**Problem statement**
Begin at the line containing "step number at" in the entries below and end at the line containing "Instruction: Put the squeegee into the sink"; transcribe that range exactly and nothing outside it.

**Task material**
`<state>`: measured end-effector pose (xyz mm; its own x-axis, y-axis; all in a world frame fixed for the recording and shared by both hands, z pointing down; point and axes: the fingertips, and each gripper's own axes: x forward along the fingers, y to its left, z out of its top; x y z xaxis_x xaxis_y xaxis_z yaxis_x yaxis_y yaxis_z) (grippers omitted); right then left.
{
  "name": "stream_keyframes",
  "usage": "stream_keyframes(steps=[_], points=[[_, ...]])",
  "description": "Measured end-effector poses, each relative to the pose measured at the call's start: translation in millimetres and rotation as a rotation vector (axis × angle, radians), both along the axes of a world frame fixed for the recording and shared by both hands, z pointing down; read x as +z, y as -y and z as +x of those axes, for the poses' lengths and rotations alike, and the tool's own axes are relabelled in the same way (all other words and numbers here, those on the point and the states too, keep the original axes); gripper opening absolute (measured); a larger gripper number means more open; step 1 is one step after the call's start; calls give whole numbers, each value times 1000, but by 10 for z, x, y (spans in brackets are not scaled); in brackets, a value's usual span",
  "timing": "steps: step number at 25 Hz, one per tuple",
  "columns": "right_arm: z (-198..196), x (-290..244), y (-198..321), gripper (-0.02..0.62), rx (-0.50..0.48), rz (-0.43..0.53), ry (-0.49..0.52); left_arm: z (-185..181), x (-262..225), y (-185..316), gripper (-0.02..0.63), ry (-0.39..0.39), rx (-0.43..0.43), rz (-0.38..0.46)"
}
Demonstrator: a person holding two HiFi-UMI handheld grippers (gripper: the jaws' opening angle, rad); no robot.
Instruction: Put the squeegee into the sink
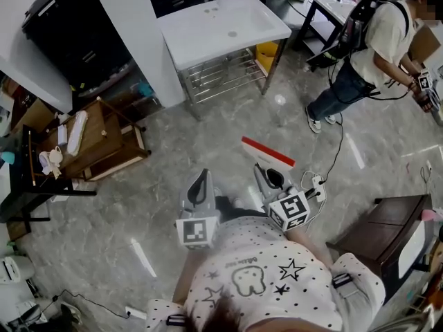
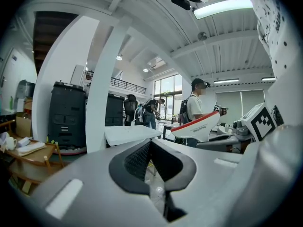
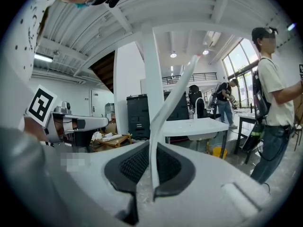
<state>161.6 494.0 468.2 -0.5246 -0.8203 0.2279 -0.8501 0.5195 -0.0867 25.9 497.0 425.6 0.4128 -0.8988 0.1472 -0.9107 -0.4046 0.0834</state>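
Note:
The squeegee (image 1: 268, 153), a white blade with a red edge, sticks out ahead of my right gripper (image 1: 265, 169), which is shut on it. In the right gripper view the squeegee (image 3: 166, 109) rises edge-on from between the pads of the right gripper (image 3: 152, 151). My left gripper (image 1: 201, 176) is held level beside it, shut with nothing in it; its pads meet in the left gripper view (image 2: 150, 144), where the squeegee (image 2: 199, 126) shows to the right. The white sink (image 1: 208, 37) on a metal stand is farther ahead across the floor, seen also from each gripper (image 2: 131, 134) (image 3: 194, 126).
A white column (image 1: 149, 43) and a black cabinet (image 1: 73, 26) stand left of the sink. A low wooden table (image 1: 93, 144) with clutter is at the left. Another person (image 1: 377, 47) stands at the back right. A dark cabinet (image 1: 387, 230) is at my right, a power strip (image 1: 318, 185) on the floor.

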Motion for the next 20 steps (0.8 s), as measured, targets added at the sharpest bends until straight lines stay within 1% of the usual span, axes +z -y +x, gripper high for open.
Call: stream_keyframes(steps=[4,8,12,17,20], points=[[-202,-79,224,21,8,-1,7,-175,-92,240,-5,0,15,-3],[-437,-187,469,21,5,33,9,-388,-206,474,-6,1,34,28],[-572,-172,645,21,6,45,10,-560,-217,660,-6,2,27,43],[-715,-124,772,21,5,31,22,-693,-144,771,-6,4,16,30],[-788,-122,838,21,2,30,16,-726,-150,823,-6,-14,22,28]])
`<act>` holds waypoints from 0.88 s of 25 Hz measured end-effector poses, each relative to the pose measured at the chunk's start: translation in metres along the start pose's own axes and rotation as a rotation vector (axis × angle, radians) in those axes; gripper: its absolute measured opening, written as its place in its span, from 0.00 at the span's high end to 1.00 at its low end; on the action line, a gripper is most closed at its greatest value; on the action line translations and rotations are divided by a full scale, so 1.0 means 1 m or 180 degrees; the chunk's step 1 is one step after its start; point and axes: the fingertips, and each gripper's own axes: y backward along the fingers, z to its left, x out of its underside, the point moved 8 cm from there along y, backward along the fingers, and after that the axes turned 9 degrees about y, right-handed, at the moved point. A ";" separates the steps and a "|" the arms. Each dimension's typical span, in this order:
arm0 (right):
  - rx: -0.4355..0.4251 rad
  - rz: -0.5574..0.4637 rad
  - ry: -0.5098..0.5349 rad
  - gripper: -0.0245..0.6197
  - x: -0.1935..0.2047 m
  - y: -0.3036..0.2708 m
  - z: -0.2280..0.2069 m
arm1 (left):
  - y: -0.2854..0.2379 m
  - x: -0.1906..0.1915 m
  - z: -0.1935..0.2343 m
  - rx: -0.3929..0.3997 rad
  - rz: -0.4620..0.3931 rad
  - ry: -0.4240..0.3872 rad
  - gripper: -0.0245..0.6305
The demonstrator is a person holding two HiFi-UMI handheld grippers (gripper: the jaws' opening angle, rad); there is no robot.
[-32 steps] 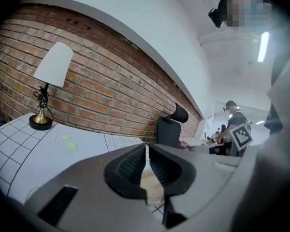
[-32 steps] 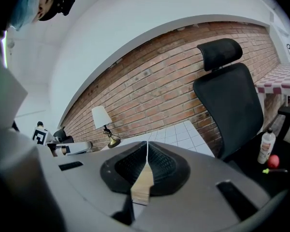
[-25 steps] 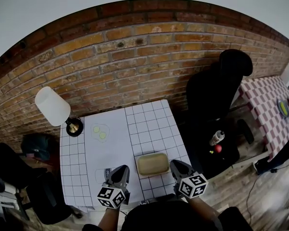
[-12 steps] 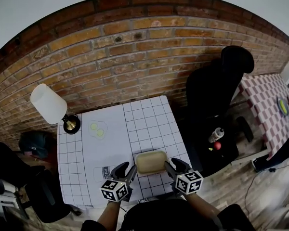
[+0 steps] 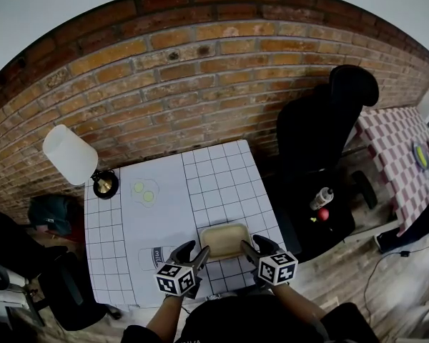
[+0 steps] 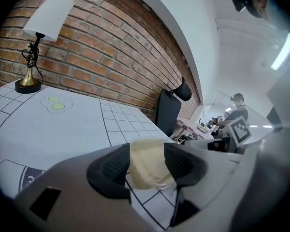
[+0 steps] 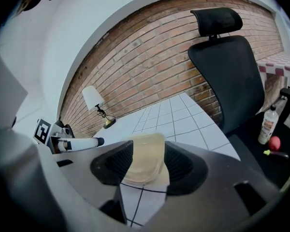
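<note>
Head view: tray (image 5: 225,240) at surface's (image 5: 164,220) near edge, long axis left-right, between left tool (image 5: 193,251) and right tool (image 5: 255,245); both released.

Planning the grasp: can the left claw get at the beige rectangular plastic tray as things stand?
Likely yes. The left claw is open at the near left corner of the beige rectangular plastic tray, whose rim shows between its jaws in the left gripper view; nothing lies in the way.
</note>
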 end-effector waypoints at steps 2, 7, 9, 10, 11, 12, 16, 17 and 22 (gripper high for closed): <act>-0.0004 0.0033 -0.0028 0.68 0.003 -0.002 -0.001 | -0.003 0.003 0.001 0.0002 0.0058 0.0017 0.63; -0.0022 0.0104 -0.0053 0.68 0.008 -0.007 -0.001 | -0.012 0.011 0.002 -0.0012 0.0193 0.0054 0.63; -0.0027 0.0121 -0.0052 0.68 0.008 -0.009 -0.001 | -0.014 0.011 0.003 -0.0043 0.0216 0.0070 0.63; -0.0026 0.0128 -0.0051 0.68 0.008 -0.010 -0.001 | -0.015 0.011 0.003 -0.0050 0.0221 0.0081 0.63; -0.0022 0.0131 -0.0052 0.68 0.008 -0.010 -0.001 | -0.015 0.011 0.003 -0.0051 0.0226 0.0089 0.63; -0.0016 0.0131 -0.0055 0.68 0.008 -0.011 -0.001 | -0.016 0.011 0.003 -0.0047 0.0234 0.0093 0.63; -0.0021 0.0119 -0.0078 0.68 0.009 -0.011 -0.002 | -0.019 0.014 0.002 -0.0031 0.0275 0.0093 0.63; -0.0024 0.0121 -0.0082 0.68 0.009 -0.011 -0.003 | -0.020 0.014 0.001 -0.0029 0.0282 0.0097 0.63; -0.0016 0.0130 -0.0069 0.68 0.008 -0.011 -0.001 | -0.020 0.014 0.002 -0.0025 0.0280 0.0136 0.63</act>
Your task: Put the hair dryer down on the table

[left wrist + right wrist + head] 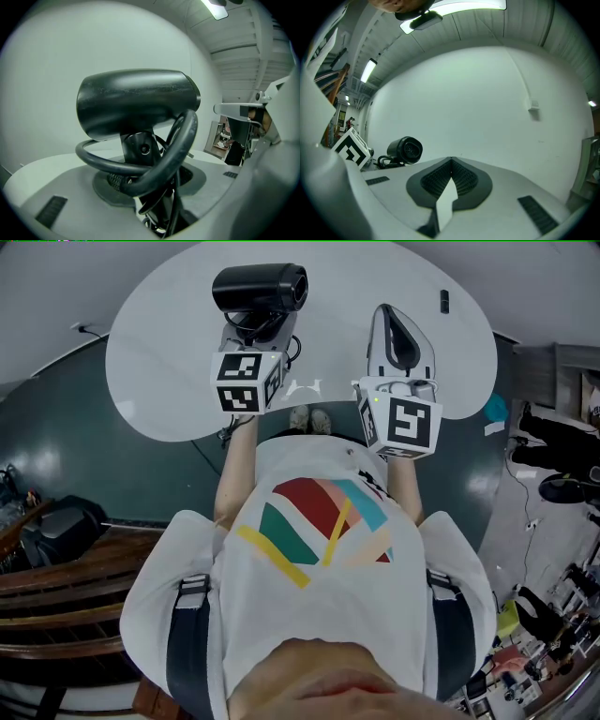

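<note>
You face a round white tabletop [169, 362] — dark glossy floor [84, 446] around it, brown wooden furniture [66, 596] to its left.

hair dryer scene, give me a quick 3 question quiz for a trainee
1. True or false: the glossy black hair dryer is held in the right tongs.
2. What loops around the dryer's handle at the left tongs? A) a thick black power cord B) a red ribbon C) a towel
3. Short answer: what lies beneath both tongs?
Key: 1 false, the left tongs grip it; the right tongs are shut and empty. 2 A. 3 the white round table.
</note>
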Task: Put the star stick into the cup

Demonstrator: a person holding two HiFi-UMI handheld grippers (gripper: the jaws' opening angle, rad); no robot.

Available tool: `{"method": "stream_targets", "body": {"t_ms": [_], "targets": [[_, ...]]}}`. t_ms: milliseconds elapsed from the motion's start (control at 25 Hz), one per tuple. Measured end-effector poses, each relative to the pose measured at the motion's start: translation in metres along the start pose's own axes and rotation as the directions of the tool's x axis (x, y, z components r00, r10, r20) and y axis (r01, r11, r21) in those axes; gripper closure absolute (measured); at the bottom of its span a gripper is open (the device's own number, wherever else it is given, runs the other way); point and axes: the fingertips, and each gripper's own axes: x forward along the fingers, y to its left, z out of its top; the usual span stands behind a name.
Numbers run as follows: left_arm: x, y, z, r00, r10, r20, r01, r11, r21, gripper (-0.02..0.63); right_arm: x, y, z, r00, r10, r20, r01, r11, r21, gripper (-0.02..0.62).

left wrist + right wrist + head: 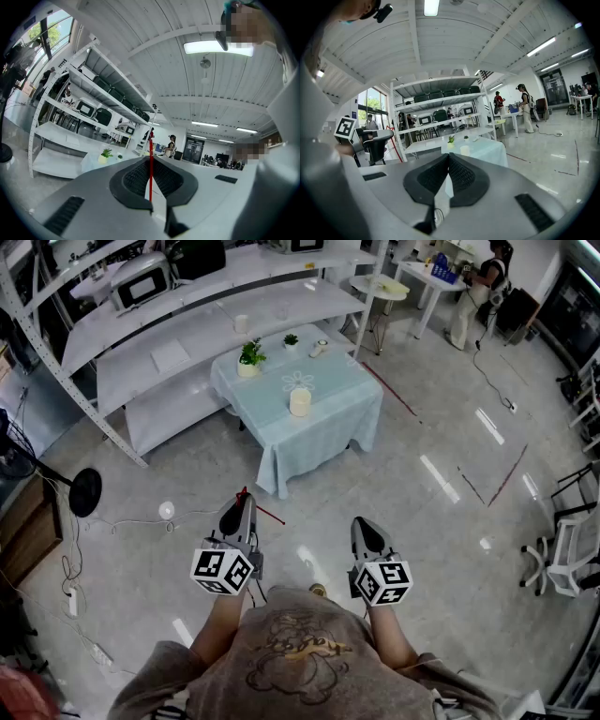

**Answer for this exercise**
  "timing": "steps: step number at 25 Hz, one per tuple",
  "columns": "right_arm: z (-198..196), x (-290..244), y (-198..321), gripper (-0.02..0.62), rx (-0.50..0.48), rz (-0.43..0.53), ry (-0.49..0.52); left_arm: z (-185..181), x (-262..225), y (-185..316), gripper (-0.02..0.63), ry (-0.39..0.39), rx (-0.43..0.43), rz (-0.38..0.46)"
}
Demonstrator: a person holding two HiFi-UMI handheld grippers (gripper: the jaws' opening angle, rad); no robot.
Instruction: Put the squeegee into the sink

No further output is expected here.